Give back every record exactly.

(Beginning of Provided information)

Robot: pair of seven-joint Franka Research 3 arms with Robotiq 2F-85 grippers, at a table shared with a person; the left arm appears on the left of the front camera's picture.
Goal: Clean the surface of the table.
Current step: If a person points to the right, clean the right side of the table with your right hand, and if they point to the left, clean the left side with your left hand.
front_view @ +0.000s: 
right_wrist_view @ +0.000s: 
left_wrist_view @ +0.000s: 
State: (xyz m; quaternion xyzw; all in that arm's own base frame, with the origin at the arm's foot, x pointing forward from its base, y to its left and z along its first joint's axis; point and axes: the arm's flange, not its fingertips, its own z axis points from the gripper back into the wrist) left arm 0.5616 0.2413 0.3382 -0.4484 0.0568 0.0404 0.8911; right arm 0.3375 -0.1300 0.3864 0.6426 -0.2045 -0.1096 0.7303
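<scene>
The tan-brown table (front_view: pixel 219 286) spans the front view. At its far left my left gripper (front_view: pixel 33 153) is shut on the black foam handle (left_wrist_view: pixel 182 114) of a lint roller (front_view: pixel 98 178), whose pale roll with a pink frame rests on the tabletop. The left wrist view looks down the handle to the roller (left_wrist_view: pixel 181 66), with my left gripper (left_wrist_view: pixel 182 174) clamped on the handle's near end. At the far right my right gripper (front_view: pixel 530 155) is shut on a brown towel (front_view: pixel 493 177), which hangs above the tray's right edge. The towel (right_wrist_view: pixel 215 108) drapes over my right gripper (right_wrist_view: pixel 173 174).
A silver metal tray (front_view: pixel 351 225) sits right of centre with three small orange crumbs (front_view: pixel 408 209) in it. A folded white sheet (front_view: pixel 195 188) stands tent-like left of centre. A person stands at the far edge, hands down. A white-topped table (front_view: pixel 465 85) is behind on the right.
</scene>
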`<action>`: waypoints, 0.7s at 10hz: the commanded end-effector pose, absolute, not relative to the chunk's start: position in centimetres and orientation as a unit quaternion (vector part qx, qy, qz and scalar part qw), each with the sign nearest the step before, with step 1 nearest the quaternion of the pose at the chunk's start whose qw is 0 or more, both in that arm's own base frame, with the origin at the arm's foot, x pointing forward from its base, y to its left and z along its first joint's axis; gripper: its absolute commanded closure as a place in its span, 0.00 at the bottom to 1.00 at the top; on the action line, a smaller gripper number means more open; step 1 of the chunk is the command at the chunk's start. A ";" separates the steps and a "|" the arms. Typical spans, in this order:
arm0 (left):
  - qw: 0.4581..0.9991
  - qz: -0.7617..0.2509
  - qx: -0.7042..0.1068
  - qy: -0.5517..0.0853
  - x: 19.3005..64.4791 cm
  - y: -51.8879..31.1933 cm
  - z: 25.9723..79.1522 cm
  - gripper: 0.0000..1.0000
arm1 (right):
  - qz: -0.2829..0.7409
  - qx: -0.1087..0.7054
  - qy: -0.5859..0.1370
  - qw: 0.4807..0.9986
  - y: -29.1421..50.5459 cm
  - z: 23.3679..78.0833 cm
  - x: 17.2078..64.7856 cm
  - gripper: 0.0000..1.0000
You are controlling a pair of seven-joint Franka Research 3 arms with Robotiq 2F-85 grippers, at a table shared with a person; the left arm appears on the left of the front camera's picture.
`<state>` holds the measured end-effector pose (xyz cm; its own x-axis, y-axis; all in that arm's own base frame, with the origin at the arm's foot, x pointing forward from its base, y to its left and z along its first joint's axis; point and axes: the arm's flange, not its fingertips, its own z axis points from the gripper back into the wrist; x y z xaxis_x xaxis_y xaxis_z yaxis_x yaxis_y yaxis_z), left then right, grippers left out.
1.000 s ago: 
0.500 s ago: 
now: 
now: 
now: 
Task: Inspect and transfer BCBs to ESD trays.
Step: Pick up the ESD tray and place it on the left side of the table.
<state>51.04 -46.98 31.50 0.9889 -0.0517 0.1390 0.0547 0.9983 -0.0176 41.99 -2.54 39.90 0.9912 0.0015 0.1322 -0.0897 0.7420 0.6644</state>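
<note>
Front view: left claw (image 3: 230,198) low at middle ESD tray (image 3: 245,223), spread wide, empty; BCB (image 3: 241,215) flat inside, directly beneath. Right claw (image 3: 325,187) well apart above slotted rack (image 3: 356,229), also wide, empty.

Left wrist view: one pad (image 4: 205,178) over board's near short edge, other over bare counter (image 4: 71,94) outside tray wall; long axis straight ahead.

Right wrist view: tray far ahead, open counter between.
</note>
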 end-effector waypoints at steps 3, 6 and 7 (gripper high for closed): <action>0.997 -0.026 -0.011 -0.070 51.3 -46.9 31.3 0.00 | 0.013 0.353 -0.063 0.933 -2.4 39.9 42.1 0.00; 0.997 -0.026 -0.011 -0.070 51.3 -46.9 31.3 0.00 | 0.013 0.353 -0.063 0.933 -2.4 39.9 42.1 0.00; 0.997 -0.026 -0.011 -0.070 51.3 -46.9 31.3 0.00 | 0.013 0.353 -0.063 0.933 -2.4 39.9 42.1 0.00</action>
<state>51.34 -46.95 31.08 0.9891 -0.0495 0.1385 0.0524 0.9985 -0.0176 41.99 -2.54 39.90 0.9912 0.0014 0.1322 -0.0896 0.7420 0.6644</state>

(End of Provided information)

## Worked solution
Robot: pair of seven-joint Franka Research 3 arms with Robotiq 2F-85 grippers, at a table shared with a person; the left arm appears on the left of the front camera's picture.
Goal: Clean the surface of the table.
Current step: If a person points to the right, clean the right side of the table with your right hand, and if they point to the left, clean the left side with your left hand.
front_view @ +0.000s: 
right_wrist_view @ +0.000s: 
left_wrist_view @ +0.000s: 
State: (xyz m; quaternion xyzw; all in that arm's own base frame, with the origin at the arm's foot, x pointing forward from its base, y to its left and z along its first joint's axis; point and axes: the arm's flange, not its fingertips, its own z axis points from the gripper back into the wrist) left arm 0.5616 0.2413 0.3382 -0.4484 0.0568 0.0404 0.8911; right arm 0.3375 -0.1300 0.3864 0.6426 -0.2045 -0.1096 0.7303
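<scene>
The tan-brown table (front_view: pixel 219 286) spans the front view. At its far left my left gripper (front_view: pixel 33 153) is shut on the black foam handle (left_wrist_view: pixel 182 114) of a lint roller (front_view: pixel 98 178), whose pale roll with a pink frame rests on the tabletop. The left wrist view looks down the handle to the roller (left_wrist_view: pixel 181 66), with my left gripper (left_wrist_view: pixel 182 174) clamped on the handle's near end. At the far right my right gripper (front_view: pixel 530 155) is shut on a brown towel (front_view: pixel 493 177), which hangs above the tray's right edge. The towel (right_wrist_view: pixel 215 108) drapes over my right gripper (right_wrist_view: pixel 173 174).
A silver metal tray (front_view: pixel 351 225) sits right of centre with three small orange crumbs (front_view: pixel 408 209) in it. A folded white sheet (front_view: pixel 195 188) stands tent-like left of centre. A person stands at the far edge, hands down. A white-topped table (front_view: pixel 465 85) is behind on the right.
</scene>
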`<action>`: waypoints, 0.7s at 10hz: the commanded end-effector pose, absolute, not relative to the chunk's start: position in centimetres and orientation as a unit quaternion (vector part qx, qy, qz and scalar part qw), each with the sign nearest the step before, with step 1 nearest the quaternion of the pose at the chunk's start whose qw is 0 or more, both in that arm's own base frame, with the origin at the arm's foot, x pointing forward from its base, y to its left and z along its first joint's axis; gripper: its absolute commanded closure as a place in its span, 0.00 at the bottom to 1.00 at the top; on the action line, a smaller gripper number means more open; step 1 of the chunk is the command at the chunk's start. A ";" separates the steps and a "|" the arms. Typical spans, in this order:
arm0 (left):
  - qw: 0.4581..0.9991
  - qz: -0.7617..0.2509
  - qx: -0.7042..0.1068
  - qy: -0.5517..0.0853
  - x: 19.3005..64.4791 cm
  - y: -51.8879..31.1933 cm
  - z: 25.9723..79.1522 cm
  - gripper: 0.0000..1.0000
arm1 (right):
  - qz: -0.2829..0.7409
  - qx: -0.1087..0.7054
  - qy: -0.5859..0.1370
  - qw: 0.4807..0.9986
  - y: -29.1421..50.5459 cm
  - z: 23.3679..78.0833 cm
  - x: 17.2078..64.7856 cm
  - gripper: 0.0000..1.0000
You are controlling a pair of seven-joint Franka Research 3 arms with Robotiq 2F-85 grippers, at a table shared with a person; the left arm appears on the left of the front camera's picture.
`<state>` holds the measured end-effector pose (xyz cm; its own x-axis, y-axis; all in that arm's own base frame, with the origin at the arm's foot, x pointing forward from its base, y to its left and z along its first joint's axis; point and axes: the arm's flange, not its fingertips, its own z axis points from the gripper back into the wrist; x y z xaxis_x xaxis_y xaxis_z yaxis_x yaxis_y yaxis_z), left then right, grippers left out.
1.000 s ago: 
0.500 s ago: 
now: 
now: 
now: 
Task: Inspect and transfer BCBs to ESD trays.
Step: Pick up the ESD tray and place it on the left side of the table.
<state>51.04 -46.98 31.50 0.9889 -0.0517 0.1390 0.0547 0.9983 -0.0176 41.99 -2.54 39.90 0.9912 0.0015 0.1322 -0.0897 0.7420 0.6644</state>
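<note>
Front view: left claw (image 3: 230,198) low at middle ESD tray (image 3: 245,223), spread wide, empty; BCB (image 3: 241,215) flat inside, directly beneath. Right claw (image 3: 325,187) well apart above slotted rack (image 3: 356,229), also wide, empty.

Left wrist view: one pad (image 4: 205,178) over board's near short edge, other over bare counter (image 4: 71,94) outside tray wall; long axis straight ahead.

Right wrist view: tray far ahead, open counter between.
</note>
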 end-effector waypoints at steps 3, 6 and 7 (gripper high for closed): <action>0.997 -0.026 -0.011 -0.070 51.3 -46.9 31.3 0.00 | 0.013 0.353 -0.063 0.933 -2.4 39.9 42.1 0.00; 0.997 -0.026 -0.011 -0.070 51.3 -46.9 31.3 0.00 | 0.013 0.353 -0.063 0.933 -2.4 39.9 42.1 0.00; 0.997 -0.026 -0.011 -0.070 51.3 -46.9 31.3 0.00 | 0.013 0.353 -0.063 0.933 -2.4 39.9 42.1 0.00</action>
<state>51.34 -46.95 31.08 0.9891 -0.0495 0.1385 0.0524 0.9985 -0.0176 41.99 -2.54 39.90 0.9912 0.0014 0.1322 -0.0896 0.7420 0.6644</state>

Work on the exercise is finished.